Recent research suggests that if geese dream – and it is possible that they do – they probably don’t dream of maize. They probably dream of foxes.
The storytelling mind is allergic to uncertainty, randomness and coincidence. If the storytelling mind cannot find meaningful patterns in the world, it will try to impose them. In short, the storytelling mind is a factory that churns out true stories when it can, but will manufacture lies when it can’t.
Conspiracy theories offer ultimate answers to a great mystery of the human condition: why are things so bad in the world? (…) for this reason, conspiracy theories – no matter how many devils they invoke – are always consoling in their simplicity. Bad things do not happen because of a wildly complex swirls of abstract historical and social variables. They happen because bad men live to stalk our happiness. And you can fight, and possibly even defeat, bad men. If you can read the hidden story.

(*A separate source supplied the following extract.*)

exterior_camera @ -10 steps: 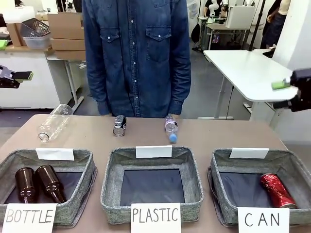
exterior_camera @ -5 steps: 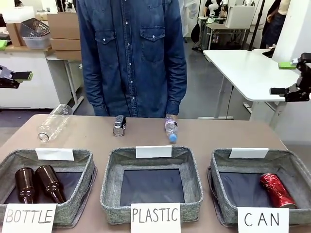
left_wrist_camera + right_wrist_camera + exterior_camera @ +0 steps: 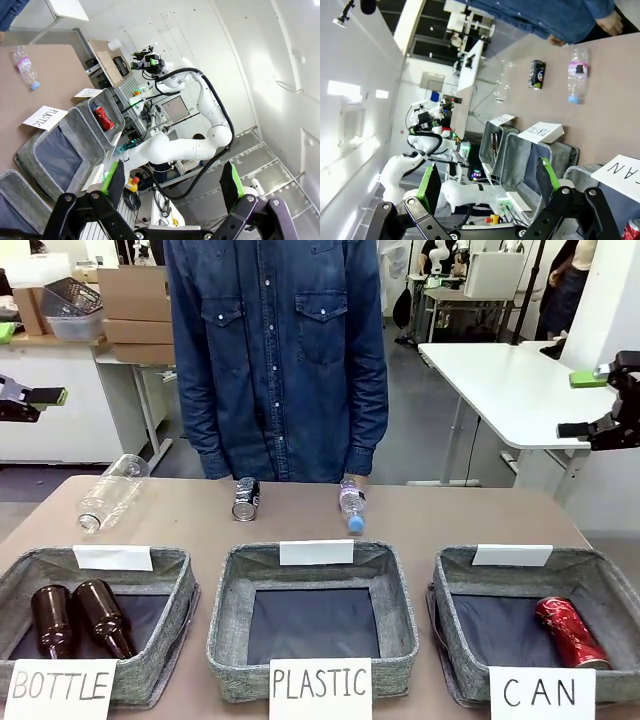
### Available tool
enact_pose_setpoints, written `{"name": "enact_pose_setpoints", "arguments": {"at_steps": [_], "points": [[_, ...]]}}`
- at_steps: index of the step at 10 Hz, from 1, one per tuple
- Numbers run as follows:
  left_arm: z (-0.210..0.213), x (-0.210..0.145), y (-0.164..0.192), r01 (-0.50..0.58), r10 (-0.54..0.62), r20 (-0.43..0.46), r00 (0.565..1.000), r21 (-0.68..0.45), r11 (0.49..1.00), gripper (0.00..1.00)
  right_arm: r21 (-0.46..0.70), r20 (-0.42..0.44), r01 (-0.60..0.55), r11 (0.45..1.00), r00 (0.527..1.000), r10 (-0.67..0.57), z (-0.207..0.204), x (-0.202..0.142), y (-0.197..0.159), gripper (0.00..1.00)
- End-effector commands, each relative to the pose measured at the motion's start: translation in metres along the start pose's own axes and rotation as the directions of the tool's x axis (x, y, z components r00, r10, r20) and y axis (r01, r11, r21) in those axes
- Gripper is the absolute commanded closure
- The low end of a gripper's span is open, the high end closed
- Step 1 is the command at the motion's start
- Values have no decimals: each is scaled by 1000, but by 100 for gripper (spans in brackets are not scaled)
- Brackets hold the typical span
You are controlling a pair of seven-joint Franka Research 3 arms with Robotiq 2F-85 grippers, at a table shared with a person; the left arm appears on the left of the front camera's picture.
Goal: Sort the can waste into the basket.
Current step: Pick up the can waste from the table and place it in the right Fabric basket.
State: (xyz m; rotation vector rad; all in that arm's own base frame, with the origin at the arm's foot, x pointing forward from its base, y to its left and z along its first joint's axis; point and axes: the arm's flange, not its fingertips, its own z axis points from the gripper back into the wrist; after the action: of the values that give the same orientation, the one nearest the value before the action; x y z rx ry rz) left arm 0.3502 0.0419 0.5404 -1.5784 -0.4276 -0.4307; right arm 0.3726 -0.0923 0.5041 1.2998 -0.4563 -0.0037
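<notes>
A shiny red can point(image 3: 570, 632) lies inside the grey basket signed "CAN" point(image 3: 446, 585) at the front right; the same red can point(image 3: 103, 118) shows in the left wrist view and at a corner point(image 3: 633, 231) of the right wrist view. A silver can with dark print point(image 3: 246, 498) lies on the table's far side, near the person, and appears in the right wrist view point(image 3: 536, 74). My right gripper point(image 3: 582, 403) hangs open high at the right edge, well above the basket. My left gripper point(image 3: 40, 402) is held open at the far left, off the table. Both are empty point(image 3: 172, 185) point(image 3: 487, 185).
A small plastic bottle with a blue cap point(image 3: 351, 505) lies right of the silver can, and a large clear bottle point(image 3: 110, 492) lies far left. The "PLASTIC" basket point(image 3: 225, 610) holds nothing; the "BOTTLE" basket point(image 3: 175, 585) holds two brown bottles point(image 3: 75, 618). A person in denim point(image 3: 275, 350) stands at the far edge.
My right gripper has risen a little and turned, its fingers now standing one above the other. The person has swayed slightly. The cans and bottles lie as before.
</notes>
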Motion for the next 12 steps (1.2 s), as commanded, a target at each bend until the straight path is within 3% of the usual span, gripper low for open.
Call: {"name": "enact_pose_setpoints", "arguments": {"at_steps": [1, 8, 9, 10, 12], "points": [[-2, 1, -2, 28, -28, 10, 1000, -23, 999, 0, 5, -7, -7, 1000, 1000, 7, 0, -5, 0, 0], [-2, 1, -2, 28, -28, 10, 1000, -23, 999, 0, 5, -7, -7, 1000, 1000, 7, 0, -5, 0, 0], [0, 0, 0, 0, 0, 0, 1000, 0, 1000, 0, 5, -7, -7, 1000, 1000, 7, 0, -5, 0, 0], [-10, 17, 24, -93, 100, -98, 990, 73, 993, 0, 5, -7, -7, 1000, 1000, 7, 0, -5, 0, 0], [-26, 40, 52, -181, 207, -161, 965, 165, 970, 0, 5, -7, -7, 1000, 1000, 7, 0, -5, 0, 0]]}}
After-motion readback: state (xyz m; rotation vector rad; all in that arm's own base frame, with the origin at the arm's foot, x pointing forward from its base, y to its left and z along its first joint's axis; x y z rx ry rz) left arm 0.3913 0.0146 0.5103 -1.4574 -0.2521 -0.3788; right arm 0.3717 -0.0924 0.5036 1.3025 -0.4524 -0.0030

Depressed people have lost their positive illusions; they rate their personal qualities much more plausibly than average. They are able to see, with terrible clarity, that they are not all that special. According to the psychologist Shelley Taylor, a healthy mind tells itself flattering lies. And if it does not lie to itself, it is not healthy. Why? Because (…) positive illusions keep us from yielding to despair.
Ours is not the age when poetry died; it is the age when poetry triumphed in the form of song. It is the age of American Idol. It is the age when people carry around ten or twenty thousand of their favorite poems stored on little white rectangles tucked into their hip pockets. It is an age when most of us know hundred of these poems by heart.